Your instructions:
Write out the whole listing again so that each line matches the original.
·····
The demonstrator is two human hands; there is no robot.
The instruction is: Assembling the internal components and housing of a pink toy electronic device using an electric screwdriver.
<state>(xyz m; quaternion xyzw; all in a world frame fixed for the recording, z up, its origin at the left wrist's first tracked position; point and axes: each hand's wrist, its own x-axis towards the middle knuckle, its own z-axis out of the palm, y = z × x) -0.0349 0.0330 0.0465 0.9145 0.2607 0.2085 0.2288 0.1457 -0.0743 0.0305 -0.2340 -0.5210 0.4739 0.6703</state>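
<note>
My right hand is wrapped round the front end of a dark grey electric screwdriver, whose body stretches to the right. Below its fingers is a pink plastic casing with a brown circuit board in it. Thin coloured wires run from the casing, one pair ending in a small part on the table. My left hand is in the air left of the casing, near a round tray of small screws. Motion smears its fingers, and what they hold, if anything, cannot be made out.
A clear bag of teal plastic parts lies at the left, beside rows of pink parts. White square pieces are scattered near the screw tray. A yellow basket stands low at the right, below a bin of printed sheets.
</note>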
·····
Completed exercise:
The demonstrator is two human hands; there is no robot.
The instruction is: Assembling the internal components and housing of a pink toy electronic device using an electric screwdriver.
<state>(xyz m; quaternion xyzw; all in a world frame fixed for the recording, z up, its origin at the left wrist's first tracked position; point and axes: each hand's wrist, its own x-axis towards the middle knuckle, its own z-axis out of the palm, y = z × x) -0.0349 0.0330 0.0465 0.9145 0.2607 0.2085 0.2288 0.1457 -0.0743 0.0305 -0.2340 -0.5210 0.4739 0.6703</state>
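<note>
My right hand is wrapped round the front end of a dark grey electric screwdriver, whose body stretches to the right. Below its fingers is a pink plastic casing with a brown circuit board in it. Thin coloured wires run from the casing, one pair ending in a small part on the table. My left hand is in the air left of the casing, near a round tray of small screws. Motion smears its fingers, and what they hold, if anything, cannot be made out.
A clear bag of teal plastic parts lies at the left, beside rows of pink parts. White square pieces are scattered near the screw tray. A yellow basket stands low at the right, below a bin of printed sheets.
</note>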

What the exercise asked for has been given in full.